Another option is to combine the sprays used as a single string, and
plot that directly, rather than subsetting the data.  This has the
advantages of not having to worry about how much to offset the second
label by, and should also work if you got more than two sprays per
day.

spray$SprayDate <- as.Date(spray$SprayDate)
spray.sub <- spray[spray$PD=="Spidermites",]

## Collapse, so there is only a single row per date
spray.col <- spray.sub[unique(tapply(spray.sub$SprayDate,
                                     spray.sub$SprayDate)),]

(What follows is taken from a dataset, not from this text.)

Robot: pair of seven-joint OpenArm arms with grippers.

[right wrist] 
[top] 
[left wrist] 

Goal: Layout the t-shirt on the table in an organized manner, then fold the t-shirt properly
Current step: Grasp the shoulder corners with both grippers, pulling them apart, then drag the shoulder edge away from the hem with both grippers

## And paste together any treatments used on a single day, separated
## by a newline
txt <- tapply(spray.sub$Trt, spray.sub$SprayDate, paste,
              collapse="\n") 

plot(spray.col$SprayDate, spray.col$Qwater,
     xlim=c(as.Date("2005-03-08"), as.Date("2005-03-24")),
     ylim=c(0,1500))
text(spray.col$SprayDate, spray.col$Qwater, txt, pos=4, srt=45)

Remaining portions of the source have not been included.